- Prompt
Copy out only the lines running from the one that contains "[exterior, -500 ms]" through the end of the listing. Pictures stay out.

★ ★ ★ ★ ★

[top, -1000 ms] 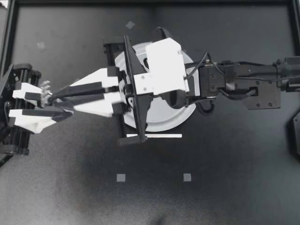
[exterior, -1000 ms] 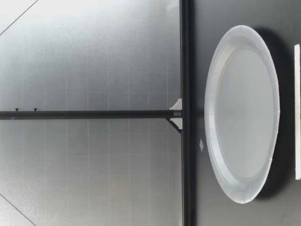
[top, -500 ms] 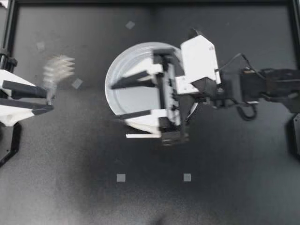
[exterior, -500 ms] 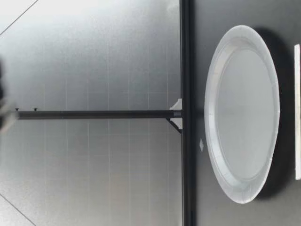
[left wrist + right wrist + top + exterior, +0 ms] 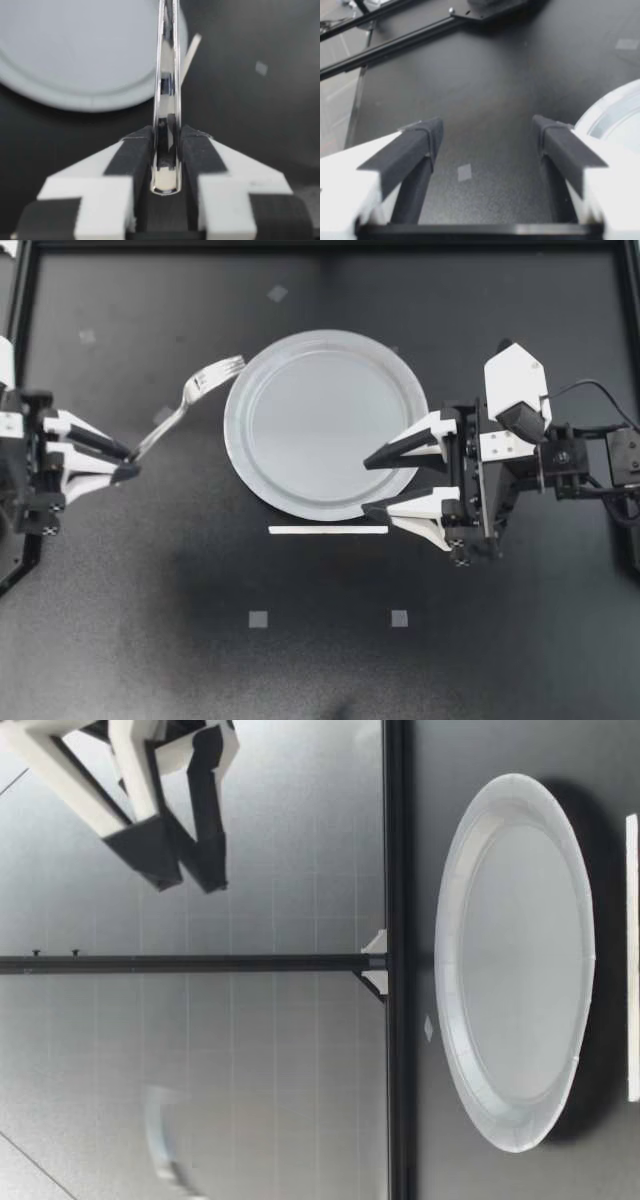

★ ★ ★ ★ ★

- Answer space
[exterior, -500 ms] 
[left wrist + right wrist + top + exterior, +0 ms] 

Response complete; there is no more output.